→ **Exercise instructions**
In the listing below, count the lines containing the string "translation". Reply with that number only.

→ **Data supplied**
┄┄┄┄┄┄┄┄┄┄
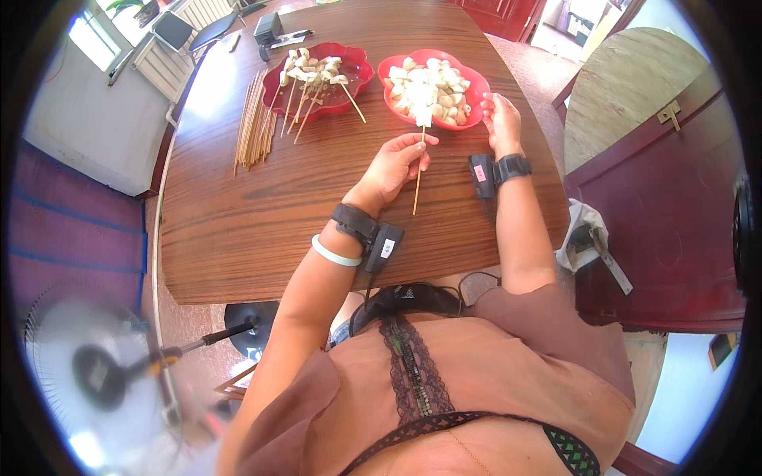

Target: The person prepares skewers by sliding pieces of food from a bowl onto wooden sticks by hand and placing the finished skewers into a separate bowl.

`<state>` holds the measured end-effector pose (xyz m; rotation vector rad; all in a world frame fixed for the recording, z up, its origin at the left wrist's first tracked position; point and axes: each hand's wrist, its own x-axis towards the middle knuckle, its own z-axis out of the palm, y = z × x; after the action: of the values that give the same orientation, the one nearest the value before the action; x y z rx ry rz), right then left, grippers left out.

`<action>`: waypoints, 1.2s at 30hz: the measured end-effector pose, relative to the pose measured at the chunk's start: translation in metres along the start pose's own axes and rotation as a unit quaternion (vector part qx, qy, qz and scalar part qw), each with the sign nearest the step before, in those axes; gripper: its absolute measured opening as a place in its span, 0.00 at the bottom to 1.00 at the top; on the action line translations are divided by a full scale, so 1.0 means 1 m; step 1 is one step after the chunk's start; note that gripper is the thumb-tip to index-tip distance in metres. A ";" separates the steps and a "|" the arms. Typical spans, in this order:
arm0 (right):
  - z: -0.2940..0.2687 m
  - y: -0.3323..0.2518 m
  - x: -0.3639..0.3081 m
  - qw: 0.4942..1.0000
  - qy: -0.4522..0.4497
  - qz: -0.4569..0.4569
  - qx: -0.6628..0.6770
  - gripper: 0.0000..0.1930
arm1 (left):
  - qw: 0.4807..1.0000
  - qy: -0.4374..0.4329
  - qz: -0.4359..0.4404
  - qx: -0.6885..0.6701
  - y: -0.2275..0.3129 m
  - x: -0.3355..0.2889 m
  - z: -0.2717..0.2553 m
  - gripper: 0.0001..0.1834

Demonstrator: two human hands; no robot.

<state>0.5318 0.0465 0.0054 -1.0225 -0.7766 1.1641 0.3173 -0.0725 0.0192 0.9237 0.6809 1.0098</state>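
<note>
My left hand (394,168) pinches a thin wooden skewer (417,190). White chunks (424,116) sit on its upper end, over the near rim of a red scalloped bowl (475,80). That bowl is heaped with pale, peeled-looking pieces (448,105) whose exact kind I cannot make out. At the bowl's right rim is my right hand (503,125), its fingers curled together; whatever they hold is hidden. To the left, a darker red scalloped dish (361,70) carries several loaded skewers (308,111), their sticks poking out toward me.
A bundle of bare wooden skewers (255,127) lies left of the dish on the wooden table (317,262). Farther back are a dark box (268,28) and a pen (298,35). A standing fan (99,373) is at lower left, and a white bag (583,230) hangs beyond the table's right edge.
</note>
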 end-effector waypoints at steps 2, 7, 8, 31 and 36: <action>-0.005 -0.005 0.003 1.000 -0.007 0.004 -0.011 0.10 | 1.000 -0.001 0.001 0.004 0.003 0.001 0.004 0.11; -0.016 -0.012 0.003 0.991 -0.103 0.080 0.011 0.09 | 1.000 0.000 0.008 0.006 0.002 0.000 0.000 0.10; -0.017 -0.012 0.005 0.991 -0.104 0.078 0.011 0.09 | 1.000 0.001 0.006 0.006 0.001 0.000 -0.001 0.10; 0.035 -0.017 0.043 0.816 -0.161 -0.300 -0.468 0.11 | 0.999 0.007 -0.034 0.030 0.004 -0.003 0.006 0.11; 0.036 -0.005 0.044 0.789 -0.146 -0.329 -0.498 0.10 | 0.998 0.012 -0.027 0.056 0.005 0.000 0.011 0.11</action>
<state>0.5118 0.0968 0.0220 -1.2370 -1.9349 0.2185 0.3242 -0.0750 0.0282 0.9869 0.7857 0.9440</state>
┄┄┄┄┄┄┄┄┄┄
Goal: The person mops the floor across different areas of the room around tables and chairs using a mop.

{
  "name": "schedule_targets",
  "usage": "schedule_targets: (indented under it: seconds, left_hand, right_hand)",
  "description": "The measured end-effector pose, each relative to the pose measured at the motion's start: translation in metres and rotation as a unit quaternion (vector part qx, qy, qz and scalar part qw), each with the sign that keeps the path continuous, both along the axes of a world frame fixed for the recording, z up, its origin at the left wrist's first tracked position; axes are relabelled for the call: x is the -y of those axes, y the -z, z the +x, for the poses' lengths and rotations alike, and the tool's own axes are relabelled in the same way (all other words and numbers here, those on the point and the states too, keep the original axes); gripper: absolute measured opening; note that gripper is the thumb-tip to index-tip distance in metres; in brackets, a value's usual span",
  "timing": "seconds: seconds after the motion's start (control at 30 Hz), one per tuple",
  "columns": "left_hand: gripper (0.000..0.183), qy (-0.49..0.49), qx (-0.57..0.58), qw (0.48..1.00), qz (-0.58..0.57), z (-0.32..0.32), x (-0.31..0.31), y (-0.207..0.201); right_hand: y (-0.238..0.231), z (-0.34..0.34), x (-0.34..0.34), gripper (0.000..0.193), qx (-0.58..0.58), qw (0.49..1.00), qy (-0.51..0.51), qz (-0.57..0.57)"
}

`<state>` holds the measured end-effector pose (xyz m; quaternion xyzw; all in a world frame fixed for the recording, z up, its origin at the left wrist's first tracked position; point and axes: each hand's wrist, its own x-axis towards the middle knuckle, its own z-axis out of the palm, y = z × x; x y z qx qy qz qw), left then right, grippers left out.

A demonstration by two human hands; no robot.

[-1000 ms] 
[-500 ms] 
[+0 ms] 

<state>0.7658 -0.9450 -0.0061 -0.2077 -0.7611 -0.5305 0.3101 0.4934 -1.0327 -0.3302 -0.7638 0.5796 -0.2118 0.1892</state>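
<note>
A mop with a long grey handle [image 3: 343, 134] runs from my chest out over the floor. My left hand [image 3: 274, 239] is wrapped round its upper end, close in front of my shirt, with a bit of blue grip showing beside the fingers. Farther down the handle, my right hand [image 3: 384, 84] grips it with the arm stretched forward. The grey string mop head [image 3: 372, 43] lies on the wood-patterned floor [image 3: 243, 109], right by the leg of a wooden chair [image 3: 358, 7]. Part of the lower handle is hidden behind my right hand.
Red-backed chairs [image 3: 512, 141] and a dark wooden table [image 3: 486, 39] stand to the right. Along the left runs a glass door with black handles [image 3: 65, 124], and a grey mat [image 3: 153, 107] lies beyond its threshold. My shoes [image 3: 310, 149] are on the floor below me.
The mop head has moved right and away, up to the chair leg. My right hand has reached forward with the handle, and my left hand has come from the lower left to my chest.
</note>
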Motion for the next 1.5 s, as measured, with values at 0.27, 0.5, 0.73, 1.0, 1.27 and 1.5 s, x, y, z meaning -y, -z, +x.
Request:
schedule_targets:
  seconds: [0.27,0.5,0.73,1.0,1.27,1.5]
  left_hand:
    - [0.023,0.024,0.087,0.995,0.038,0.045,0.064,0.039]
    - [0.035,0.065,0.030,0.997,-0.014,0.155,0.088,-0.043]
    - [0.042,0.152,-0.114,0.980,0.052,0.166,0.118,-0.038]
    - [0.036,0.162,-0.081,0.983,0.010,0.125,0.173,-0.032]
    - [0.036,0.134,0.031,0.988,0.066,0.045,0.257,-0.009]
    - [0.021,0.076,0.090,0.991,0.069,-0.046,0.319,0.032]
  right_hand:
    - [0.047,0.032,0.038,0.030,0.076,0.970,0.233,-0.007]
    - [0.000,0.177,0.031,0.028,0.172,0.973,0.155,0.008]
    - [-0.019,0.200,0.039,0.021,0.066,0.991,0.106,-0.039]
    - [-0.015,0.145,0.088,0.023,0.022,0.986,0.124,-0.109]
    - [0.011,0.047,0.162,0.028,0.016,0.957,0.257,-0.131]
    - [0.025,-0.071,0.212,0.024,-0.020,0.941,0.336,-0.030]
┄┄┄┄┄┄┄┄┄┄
→ **Task response**
2